● Task item: Images excepted, the data below must be repeated exactly.

● Collected data:
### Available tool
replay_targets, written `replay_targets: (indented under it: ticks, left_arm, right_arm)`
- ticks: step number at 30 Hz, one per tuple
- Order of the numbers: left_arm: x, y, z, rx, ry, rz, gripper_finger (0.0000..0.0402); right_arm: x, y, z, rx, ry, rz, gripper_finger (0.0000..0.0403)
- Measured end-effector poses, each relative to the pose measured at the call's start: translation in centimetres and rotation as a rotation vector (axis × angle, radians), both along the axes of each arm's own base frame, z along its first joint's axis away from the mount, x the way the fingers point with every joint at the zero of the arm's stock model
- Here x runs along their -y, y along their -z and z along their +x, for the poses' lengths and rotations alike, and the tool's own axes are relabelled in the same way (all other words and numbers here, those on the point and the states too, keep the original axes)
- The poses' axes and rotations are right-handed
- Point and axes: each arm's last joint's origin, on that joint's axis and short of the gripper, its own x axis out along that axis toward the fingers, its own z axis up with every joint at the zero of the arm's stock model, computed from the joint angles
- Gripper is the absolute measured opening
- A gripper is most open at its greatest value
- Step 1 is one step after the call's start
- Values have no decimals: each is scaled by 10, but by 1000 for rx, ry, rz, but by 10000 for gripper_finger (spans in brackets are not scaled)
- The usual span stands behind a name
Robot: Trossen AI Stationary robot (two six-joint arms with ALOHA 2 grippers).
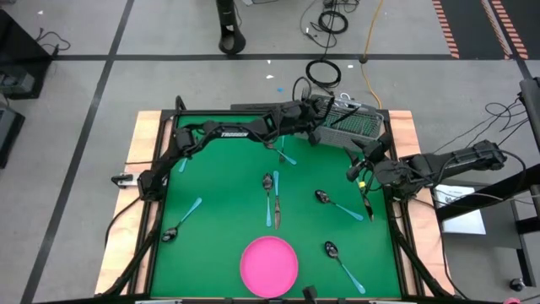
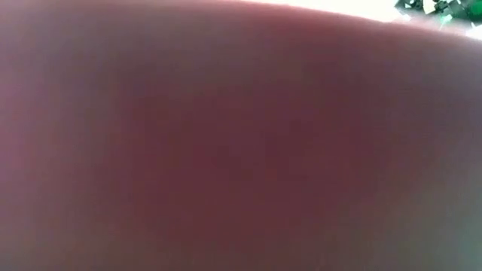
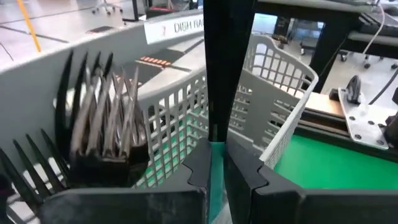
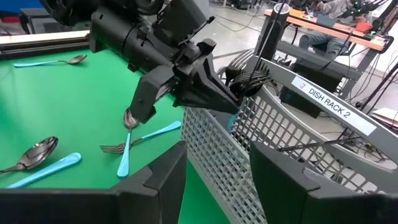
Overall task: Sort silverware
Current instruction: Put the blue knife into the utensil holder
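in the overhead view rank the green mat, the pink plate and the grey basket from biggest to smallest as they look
1. green mat
2. pink plate
3. grey basket, though the left arm covers part of it, so its place against the plate is unsure.

A grey mesh basket [image 1: 354,123] labelled "DISH RACK 2" is sitting at the far right corner of the green table [image 1: 219,190], while a round pink plate [image 1: 269,266] is lying near its front edge, well apart
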Motion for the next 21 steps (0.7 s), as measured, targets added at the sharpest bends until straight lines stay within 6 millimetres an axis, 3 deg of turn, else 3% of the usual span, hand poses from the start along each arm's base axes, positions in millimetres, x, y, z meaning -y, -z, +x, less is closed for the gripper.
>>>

● Response:
### Available tool
replay_targets, written `replay_targets: (indented under it: ticks, left_arm, right_arm)`
- ticks: step number at 30 Hz, one per tuple
- Order of the numbers: left_arm: x, y, z, rx, ry, rz, gripper_finger (0.0000..0.0402); right_arm: x, y, z, rx, ry, rz, gripper_finger (0.0000..0.0403)
- Measured end-effector poses, each relative to the pose measured at the call's start: translation in centimetres and rotation as a rotation vector (axis × angle, radians), both along the axes of each arm's own base frame, z along its first joint's axis away from the mount, x the way the fingers point with every joint at the zero of the arm's stock model
- Here x runs along their -y, y along their -z and z along their +x, for the poses' lengths and rotations alike, and the tool's own axes are relabelled in the same way (all other words and numbers here, those on the point and the states too, keep the original axes)
- The poses' axes and rotations are right-handed
- Point and axes: each arm's last joint's origin, on that joint's axis and short of the gripper, its own x axis out along that axis toward the fingers, its own z axis up with every joint at the zero of the arm's stock model, computed from the joint angles
- Gripper is the absolute measured opening
- A gripper is most open at its greatest value
- Step 1 is one step after the call's start
- Values have no decimals: each is scaled by 10, but by 1000 for rx, ry, rz, but by 10000 for gripper_finger (spans in brackets are not scaled)
- The usual span stands behind a name
Robot: Trossen AI Stationary robot (two six-joint arms with ALOHA 2 grippers).
Overall task: Sort silverware
Current instruction: Put the blue knife into the utensil holder
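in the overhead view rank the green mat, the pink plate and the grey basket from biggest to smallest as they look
1. green mat
2. pink plate
3. grey basket, though the left arm covers part of it, so its place against the plate is unsure.

A grey mesh basket [image 1: 354,123] labelled "DISH RACK 2" is sitting at the far right corner of the green table [image 1: 219,190], while a round pink plate [image 1: 269,266] is lying near its front edge, well apart
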Motion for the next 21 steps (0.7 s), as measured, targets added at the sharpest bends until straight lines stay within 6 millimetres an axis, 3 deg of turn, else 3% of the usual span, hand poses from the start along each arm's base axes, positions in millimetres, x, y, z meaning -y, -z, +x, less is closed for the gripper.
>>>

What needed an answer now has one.